§ What is expected: What is needed is a copy of each line in the listing below that contains "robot".
━━━━━ Given data
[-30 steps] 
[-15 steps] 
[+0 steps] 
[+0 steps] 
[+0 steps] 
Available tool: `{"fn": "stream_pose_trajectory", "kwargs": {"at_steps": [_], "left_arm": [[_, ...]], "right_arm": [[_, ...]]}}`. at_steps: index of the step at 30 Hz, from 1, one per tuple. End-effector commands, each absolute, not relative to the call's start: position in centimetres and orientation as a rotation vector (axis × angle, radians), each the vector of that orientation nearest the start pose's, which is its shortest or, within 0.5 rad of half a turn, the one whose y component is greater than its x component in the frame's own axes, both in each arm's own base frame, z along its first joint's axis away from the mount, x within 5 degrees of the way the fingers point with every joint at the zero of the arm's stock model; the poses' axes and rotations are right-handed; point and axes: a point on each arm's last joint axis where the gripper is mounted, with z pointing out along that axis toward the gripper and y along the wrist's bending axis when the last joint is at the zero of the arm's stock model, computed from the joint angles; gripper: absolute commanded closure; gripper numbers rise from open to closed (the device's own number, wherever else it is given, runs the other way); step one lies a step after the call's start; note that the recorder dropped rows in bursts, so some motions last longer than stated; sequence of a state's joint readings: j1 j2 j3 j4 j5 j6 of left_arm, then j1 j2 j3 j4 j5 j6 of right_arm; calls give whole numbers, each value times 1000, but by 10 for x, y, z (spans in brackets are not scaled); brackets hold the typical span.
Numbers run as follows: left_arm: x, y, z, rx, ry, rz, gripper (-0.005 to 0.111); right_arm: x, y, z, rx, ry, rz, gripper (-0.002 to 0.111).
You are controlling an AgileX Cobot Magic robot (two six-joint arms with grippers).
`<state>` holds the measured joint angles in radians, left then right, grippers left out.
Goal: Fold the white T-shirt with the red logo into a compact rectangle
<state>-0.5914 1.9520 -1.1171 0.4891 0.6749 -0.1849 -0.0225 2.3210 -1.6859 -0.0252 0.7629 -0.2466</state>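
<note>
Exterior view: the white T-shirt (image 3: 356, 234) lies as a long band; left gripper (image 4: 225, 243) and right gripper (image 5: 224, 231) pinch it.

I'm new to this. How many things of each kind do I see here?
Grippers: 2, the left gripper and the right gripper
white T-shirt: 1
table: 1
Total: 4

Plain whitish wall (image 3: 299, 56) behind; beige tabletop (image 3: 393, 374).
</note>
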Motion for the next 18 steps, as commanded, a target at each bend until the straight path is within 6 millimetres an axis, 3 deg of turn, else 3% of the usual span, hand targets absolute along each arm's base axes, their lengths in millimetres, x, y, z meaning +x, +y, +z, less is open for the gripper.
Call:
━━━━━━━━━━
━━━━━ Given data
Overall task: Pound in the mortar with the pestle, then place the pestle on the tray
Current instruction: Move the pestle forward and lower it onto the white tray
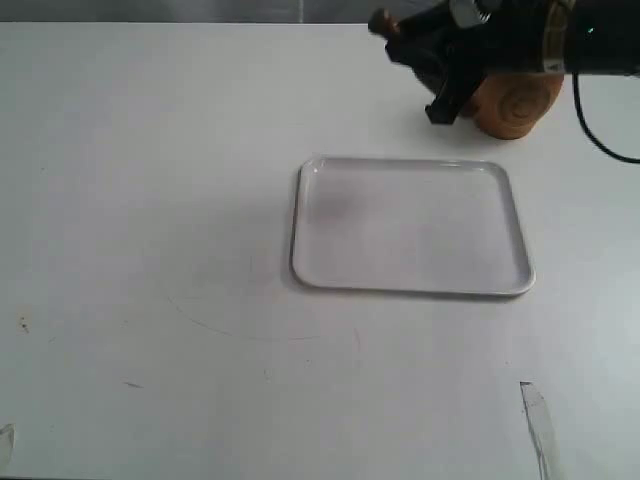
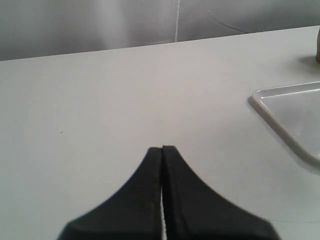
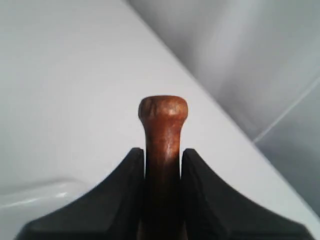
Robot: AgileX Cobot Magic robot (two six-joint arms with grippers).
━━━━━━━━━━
§ Written answer:
You are controlling an AgileX Cobot Magic robot (two six-joint arms with grippers).
Robot: AgileX Cobot Magic robot (two six-joint arms with grippers).

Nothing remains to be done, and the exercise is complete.